# [TASK OBJECTIVE]
Find "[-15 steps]" in the listing below, then set down only that line and each later line, unchanged, leaving out pictures.

╭─ STORED DATA

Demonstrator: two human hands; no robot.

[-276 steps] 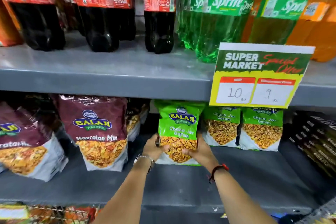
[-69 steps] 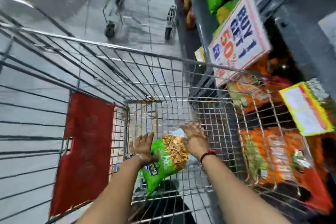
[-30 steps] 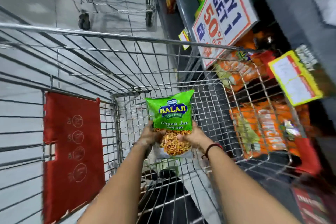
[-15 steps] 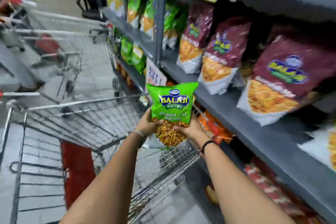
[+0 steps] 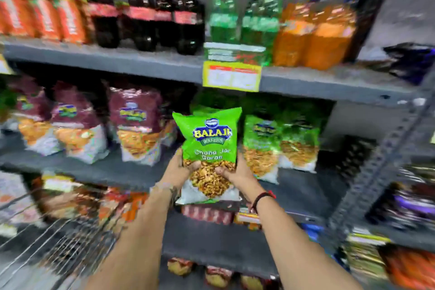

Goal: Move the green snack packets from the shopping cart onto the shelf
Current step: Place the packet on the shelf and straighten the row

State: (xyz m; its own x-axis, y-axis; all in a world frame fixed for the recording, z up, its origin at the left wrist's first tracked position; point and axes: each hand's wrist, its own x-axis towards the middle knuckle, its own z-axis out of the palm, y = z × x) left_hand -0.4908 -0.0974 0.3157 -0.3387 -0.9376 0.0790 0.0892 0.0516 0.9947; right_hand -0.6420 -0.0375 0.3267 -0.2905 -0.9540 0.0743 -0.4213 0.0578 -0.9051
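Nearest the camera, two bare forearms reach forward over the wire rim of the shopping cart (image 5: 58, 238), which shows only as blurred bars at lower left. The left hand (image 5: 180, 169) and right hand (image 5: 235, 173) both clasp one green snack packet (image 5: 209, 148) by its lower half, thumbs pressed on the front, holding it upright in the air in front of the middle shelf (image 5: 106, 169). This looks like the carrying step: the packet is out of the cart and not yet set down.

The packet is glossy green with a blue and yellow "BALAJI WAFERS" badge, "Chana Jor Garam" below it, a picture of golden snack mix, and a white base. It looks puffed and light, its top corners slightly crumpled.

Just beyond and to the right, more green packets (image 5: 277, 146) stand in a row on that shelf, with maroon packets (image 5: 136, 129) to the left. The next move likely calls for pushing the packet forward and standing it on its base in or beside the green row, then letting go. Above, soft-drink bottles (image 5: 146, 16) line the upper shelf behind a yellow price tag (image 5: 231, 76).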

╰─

# [ANSWER SECTION]
[-15 steps] 
[+0 steps] 

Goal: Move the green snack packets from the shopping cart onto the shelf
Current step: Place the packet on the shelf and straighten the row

State: (xyz m; its own x-axis, y-axis; all in a world frame fixed for the recording, z up, its origin at the left wrist's first tracked position; point and axes: each hand's wrist, its own x-axis towards the middle knuckle, its own z-axis out of the palm, y = z × x) left_hand -0.4908 -0.0974 0.3157 -0.3387 -0.9376 0.0790 0.0892 0.0516 0.9947; right_hand -0.6420 -0.0375 0.3267 -0.2905 -0.9540 0.0743 -0.4213 0.0578 -0.9051
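Nearest the camera, two bare forearms reach forward over the wire rim of the shopping cart (image 5: 58, 238), which shows only as blurred bars at lower left. The left hand (image 5: 180, 169) and right hand (image 5: 235, 173) both clasp one green snack packet (image 5: 209, 148) by its lower half, thumbs pressed on the front, holding it upright in the air in front of the middle shelf (image 5: 106, 169). This looks like the carrying step: the packet is out of the cart and not yet set down.

The packet is glossy green with a blue and yellow "BALAJI WAFERS" badge, "Chana Jor Garam" below it, a picture of golden snack mix, and a white base. It looks puffed and light, its top corners slightly crumpled.

Just beyond and to the right, more green packets (image 5: 277, 146) stand in a row on that shelf, with maroon packets (image 5: 136, 129) to the left. The next move likely calls for pushing the packet forward and standing it on its base in or beside the green row, then letting go. Above, soft-drink bottles (image 5: 146, 16) line the upper shelf behind a yellow price tag (image 5: 231, 76).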

The exercise asks for nothing more.